The only thing clear, Saara said, was that Afghan women had no rights. “Nothing, just we can breathe,” she said. “Not more than this.”
One of our female staff members opens up to VOX to discuss the latest decree from Afghanistan that states women are no longer able to work in NGOs. She discusses how devastating this decision was for herself and the other women she works with. 

Saara, who works for an international agency in Afghanistan, said that on the December day the Taliban banned women from working for nongovernmental organizations, she thought: Just “kill us at once.” This was the latest of the Taliban’s edicts to restrict the rights of women, like banning girls from attending secondary school in March, and then universities in December, and now taking away their jobs. They “have a knife,” she said of the Taliban. “It is not a knife which is able to cut something at once; you need to try again and again with a knife to cut something. They are cutting us like this. So we said: ‘They must kill us at once.’” Saara (a pseudonym to protect her safety) is a mother of two, and her income effectively supports her family.
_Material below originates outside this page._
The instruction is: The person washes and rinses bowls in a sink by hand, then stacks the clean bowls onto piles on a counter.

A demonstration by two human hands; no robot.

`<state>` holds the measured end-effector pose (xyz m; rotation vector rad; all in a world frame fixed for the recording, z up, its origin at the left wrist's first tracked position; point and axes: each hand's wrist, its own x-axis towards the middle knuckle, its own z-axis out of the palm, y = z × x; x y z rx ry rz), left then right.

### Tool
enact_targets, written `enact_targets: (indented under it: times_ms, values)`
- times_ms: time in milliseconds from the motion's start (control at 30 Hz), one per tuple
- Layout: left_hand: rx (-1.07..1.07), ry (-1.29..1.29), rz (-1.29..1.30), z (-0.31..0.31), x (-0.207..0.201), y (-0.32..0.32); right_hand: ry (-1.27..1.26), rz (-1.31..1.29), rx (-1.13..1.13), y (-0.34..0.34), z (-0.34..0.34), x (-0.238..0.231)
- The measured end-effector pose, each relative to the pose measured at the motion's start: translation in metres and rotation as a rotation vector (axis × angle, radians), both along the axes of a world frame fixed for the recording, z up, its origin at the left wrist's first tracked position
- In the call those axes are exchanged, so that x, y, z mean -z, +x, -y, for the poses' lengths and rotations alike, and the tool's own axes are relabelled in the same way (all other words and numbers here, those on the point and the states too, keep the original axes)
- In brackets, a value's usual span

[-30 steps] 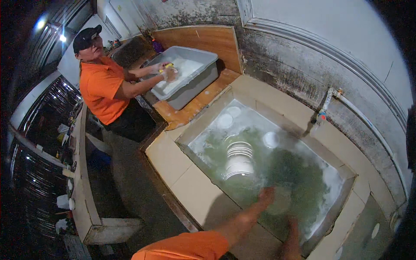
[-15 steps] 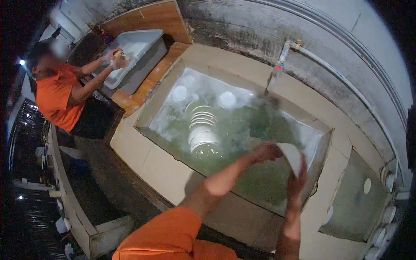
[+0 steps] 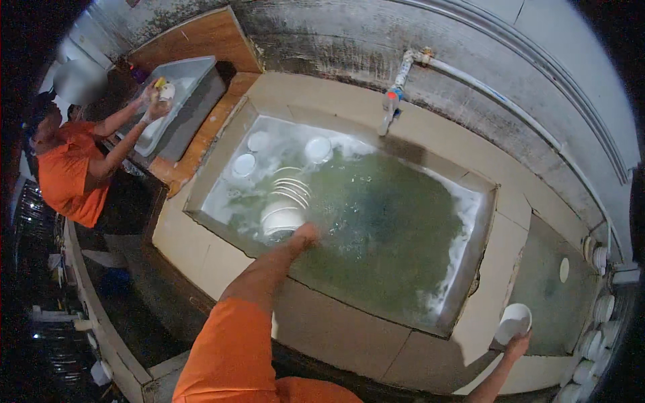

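Both hands are working well apart. The left hand (image 3: 306, 235) is reaching down to the stack of white plates (image 3: 282, 213) standing half under the soapy green water of the tiled basin (image 3: 235, 131); its fingers are at the rim of the nearest plate, but whether they are closing on it cannot be told. The right hand (image 3: 519, 344) is clamping from below on a small white bowl (image 3: 513, 321), holding it over the tiled worktop (image 3: 494, 269) beside the second, shallower basin (image 3: 551, 302).

By the look of them, plates and bowl alike are stiff, wet glazed ware, probably slippery with suds and apt to chip if knocked, so a grip across the rim, thumb on top and fingers beneath, seems safest. Beyond the left hand more white dishes (image 3: 318, 149) are lying under the water near the tap (image 3: 392, 101). Past the right hand a row of white bowls (image 3: 594, 336) is standing along the far edge. No packages, labels or signs are showing. Off past the left hand, another person in an orange shirt (image 3: 64, 174) is scrubbing something over a grey tub (image 3: 181, 94).
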<state>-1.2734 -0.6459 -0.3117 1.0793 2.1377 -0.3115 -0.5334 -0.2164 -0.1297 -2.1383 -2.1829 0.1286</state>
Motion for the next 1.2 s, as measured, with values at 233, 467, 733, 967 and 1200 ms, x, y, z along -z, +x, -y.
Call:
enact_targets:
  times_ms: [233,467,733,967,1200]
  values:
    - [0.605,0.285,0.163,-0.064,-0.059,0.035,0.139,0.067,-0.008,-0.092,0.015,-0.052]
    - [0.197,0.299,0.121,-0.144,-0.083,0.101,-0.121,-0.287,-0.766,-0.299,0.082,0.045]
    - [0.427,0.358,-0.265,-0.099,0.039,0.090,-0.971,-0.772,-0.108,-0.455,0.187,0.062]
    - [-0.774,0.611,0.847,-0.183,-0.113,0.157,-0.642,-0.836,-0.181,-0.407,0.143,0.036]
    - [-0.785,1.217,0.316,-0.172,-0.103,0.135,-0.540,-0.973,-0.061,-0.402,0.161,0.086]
If she sits at home, she says, it is not possible to provide the basics, even food. The same is true for the people she helps through Women for Women International, whose programs offer training and financial empowerment to women, along with cash assistance. Now these activities are on hold. The only thing clear, Saara said, was that Afghan women had no rights. “Nothing, just we can breathe,” she said. “Not more than this.” Women like Saara, who train teachers, assist with maternal care, or distribute other aid, remain in a precarious limbo. The ban on female NGO employment further shuts out women from public and economic life and threatens to deepen the humanitarian and economic crisis in Afghanistan.